Directions for this task → The required answer is each line in the entries below where "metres" occurs.

----- Excerpted data -----

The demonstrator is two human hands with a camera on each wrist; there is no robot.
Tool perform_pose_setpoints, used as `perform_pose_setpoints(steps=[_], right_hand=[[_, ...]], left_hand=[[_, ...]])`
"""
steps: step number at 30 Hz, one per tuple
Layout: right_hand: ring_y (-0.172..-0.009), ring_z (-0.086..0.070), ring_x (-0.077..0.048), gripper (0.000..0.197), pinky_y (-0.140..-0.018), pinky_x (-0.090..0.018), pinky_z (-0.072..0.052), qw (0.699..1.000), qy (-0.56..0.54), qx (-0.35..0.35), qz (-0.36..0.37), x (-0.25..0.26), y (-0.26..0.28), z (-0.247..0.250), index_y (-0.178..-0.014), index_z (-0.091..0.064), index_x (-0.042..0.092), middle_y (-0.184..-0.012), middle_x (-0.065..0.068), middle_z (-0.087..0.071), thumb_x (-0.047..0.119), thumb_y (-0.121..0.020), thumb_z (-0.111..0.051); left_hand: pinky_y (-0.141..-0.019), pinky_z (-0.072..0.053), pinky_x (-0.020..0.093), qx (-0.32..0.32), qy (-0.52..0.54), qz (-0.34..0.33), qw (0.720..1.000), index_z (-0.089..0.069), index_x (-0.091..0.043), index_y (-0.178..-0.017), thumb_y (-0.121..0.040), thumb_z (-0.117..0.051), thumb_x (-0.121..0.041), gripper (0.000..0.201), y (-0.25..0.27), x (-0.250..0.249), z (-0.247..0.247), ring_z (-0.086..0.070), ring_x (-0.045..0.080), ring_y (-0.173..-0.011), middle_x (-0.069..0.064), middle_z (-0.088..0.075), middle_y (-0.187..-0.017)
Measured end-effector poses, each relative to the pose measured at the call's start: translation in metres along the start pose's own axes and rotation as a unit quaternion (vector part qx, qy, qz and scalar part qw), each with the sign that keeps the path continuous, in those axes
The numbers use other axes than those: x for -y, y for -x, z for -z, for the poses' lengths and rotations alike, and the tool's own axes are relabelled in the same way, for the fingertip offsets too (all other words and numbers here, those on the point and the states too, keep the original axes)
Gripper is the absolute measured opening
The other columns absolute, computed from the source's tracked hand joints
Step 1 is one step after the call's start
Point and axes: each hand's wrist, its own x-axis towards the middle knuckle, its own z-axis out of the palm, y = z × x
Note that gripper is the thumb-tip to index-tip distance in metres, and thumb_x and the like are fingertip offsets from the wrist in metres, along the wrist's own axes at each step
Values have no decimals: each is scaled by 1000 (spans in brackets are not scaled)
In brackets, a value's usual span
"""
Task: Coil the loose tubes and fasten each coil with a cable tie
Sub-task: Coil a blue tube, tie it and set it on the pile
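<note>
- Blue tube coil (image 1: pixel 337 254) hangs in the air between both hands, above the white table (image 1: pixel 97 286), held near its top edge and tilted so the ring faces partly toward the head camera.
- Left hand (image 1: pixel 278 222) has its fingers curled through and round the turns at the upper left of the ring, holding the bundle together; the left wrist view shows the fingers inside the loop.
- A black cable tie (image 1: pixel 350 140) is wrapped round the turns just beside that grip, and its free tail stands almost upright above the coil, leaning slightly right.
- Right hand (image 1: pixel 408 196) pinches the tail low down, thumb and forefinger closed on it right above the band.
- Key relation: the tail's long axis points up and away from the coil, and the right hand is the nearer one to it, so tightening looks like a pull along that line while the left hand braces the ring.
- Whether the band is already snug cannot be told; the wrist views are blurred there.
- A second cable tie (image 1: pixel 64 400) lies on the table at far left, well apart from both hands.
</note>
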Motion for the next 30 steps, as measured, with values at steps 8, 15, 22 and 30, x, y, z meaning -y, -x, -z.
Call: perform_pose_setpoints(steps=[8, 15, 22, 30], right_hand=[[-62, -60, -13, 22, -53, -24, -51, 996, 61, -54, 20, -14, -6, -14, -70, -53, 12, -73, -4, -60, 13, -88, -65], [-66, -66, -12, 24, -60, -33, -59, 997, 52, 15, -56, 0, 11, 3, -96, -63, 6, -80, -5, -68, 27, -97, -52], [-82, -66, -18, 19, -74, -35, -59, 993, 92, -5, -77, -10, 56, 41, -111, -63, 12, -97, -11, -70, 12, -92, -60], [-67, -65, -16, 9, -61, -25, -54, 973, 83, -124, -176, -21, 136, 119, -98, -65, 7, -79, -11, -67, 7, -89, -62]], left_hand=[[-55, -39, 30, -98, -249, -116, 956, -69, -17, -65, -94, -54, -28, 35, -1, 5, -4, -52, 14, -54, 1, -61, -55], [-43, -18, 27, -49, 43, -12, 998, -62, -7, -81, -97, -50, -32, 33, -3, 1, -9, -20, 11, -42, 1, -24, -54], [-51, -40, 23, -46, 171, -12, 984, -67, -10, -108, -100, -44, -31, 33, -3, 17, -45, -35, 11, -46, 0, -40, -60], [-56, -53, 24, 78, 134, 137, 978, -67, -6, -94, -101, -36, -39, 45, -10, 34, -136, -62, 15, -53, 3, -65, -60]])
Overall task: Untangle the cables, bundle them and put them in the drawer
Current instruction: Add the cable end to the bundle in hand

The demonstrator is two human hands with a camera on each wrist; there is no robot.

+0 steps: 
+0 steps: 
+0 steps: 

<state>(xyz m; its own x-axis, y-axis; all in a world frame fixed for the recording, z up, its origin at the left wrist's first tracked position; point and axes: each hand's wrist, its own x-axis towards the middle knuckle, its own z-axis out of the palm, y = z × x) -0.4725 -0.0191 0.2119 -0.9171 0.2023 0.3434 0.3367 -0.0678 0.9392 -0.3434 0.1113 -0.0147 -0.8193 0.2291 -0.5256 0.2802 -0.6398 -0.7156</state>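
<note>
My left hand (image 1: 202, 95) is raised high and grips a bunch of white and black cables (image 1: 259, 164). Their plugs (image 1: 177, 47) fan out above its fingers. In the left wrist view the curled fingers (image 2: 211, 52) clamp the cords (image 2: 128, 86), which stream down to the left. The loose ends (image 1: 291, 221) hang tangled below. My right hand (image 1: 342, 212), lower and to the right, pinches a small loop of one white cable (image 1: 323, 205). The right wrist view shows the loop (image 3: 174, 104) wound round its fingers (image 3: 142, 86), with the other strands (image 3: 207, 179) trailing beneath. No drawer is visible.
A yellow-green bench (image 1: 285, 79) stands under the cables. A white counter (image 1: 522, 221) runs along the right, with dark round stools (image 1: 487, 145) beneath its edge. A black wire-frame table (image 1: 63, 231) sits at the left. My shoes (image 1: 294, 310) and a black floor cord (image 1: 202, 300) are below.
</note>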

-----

Task response →
Measured end-effector poses, each relative to the pose measured at the call's start: translation in metres along the start pose's own axes and rotation as a unit quaternion (vector part qx, qy, qz and scalar part qw), each with the sign that keeps the path continuous, in those axes
Note that gripper is the thumb-tip to index-tip distance in metres, and thumb_x and the like are fingertip offsets from the wrist in metres, along the wrist's own axes at each step

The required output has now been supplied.